(Data extract):
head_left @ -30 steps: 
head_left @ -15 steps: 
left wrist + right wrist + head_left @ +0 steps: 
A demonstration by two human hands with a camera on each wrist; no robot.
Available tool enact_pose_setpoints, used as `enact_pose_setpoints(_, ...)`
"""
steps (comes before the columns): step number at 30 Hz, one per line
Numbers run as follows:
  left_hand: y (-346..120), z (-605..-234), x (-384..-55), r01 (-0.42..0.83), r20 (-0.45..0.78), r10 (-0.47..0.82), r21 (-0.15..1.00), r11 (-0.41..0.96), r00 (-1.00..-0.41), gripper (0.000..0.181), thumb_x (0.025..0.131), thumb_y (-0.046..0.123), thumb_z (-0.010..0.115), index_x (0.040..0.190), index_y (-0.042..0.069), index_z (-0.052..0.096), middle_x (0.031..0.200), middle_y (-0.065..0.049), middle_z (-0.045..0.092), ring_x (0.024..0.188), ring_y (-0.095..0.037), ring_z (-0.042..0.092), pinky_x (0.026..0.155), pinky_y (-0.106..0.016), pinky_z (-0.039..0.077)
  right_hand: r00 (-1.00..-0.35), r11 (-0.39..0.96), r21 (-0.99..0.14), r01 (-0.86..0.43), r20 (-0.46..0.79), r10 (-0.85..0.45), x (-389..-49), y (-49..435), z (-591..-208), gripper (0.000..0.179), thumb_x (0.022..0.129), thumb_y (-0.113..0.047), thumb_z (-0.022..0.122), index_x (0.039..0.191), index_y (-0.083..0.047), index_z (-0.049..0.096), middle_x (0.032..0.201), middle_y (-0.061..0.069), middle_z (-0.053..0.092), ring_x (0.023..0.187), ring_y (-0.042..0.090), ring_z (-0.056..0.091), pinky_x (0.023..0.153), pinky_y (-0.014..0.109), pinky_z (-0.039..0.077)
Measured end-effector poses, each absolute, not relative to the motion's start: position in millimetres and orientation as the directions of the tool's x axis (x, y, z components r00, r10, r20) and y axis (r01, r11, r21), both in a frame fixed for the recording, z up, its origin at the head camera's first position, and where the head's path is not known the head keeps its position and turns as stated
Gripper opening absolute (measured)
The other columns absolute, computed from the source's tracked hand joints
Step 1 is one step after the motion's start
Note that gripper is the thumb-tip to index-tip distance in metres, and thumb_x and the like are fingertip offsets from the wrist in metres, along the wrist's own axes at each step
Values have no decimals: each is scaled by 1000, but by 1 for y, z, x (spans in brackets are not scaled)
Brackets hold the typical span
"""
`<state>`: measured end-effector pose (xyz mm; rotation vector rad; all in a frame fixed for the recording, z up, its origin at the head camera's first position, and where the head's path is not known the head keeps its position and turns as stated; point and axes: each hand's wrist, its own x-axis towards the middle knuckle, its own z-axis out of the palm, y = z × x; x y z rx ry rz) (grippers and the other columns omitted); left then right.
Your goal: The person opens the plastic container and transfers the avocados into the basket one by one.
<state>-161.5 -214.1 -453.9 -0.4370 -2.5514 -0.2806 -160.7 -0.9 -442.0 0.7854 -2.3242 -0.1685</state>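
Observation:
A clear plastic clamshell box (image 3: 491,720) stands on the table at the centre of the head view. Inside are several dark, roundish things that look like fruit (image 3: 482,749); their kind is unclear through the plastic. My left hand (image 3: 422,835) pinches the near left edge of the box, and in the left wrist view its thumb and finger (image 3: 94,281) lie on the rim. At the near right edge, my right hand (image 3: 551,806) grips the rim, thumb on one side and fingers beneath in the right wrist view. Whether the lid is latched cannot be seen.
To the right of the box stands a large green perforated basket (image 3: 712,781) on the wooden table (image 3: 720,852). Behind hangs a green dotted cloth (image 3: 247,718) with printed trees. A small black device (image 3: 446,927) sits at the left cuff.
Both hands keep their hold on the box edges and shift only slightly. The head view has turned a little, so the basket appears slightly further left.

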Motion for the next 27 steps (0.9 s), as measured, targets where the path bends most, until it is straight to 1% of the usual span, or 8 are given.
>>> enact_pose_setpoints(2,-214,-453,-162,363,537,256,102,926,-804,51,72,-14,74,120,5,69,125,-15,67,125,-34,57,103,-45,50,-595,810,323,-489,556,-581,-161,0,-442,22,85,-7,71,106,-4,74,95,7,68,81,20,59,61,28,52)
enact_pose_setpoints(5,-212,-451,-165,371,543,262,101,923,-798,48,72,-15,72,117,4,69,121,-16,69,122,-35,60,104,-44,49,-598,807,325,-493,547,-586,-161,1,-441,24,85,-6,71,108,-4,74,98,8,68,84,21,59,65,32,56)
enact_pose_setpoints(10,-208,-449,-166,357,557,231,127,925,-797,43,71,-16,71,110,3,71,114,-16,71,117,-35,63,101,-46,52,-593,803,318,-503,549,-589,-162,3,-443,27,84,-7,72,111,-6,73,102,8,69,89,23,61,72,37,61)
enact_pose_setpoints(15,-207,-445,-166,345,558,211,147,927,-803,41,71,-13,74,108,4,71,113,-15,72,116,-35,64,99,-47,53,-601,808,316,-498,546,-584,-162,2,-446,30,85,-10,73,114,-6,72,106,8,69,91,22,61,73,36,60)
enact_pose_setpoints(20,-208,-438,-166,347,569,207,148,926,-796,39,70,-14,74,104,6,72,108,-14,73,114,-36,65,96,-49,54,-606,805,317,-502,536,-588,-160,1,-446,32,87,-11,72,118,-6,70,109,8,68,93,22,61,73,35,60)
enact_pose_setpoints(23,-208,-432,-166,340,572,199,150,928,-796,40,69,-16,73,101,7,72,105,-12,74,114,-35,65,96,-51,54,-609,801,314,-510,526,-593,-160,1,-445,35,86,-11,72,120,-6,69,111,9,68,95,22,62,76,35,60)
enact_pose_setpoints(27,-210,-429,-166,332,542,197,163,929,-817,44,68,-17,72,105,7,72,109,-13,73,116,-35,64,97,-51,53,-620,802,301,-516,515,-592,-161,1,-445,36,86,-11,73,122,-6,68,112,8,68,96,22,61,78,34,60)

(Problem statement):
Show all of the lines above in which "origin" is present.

(Exercise solution):
Measured end-effector poses, each absolute, not relative to the motion's start: position in millimetres and orientation as the directions of the tool's x axis (x, y, z components r00, r10, r20) and y axis (r01, r11, r21), both in a frame fixed for the recording, z up, its origin at the head camera's first position, and where the head's path is not known the head keeps its position and turns as stated
`<state>`: measured end-effector pose (xyz mm; rotation vector rad; all in a frame fixed for the recording, z up, its origin at the head camera's first position, and where the head's path is not known the head keeps its position and turns as stated; point and axes: each hand's wrist, its own x-axis towards the middle knuckle, its own z-axis out of the palm, y = z × x; x y z rx ry rz) (grippers and the other columns omitted); left then right.

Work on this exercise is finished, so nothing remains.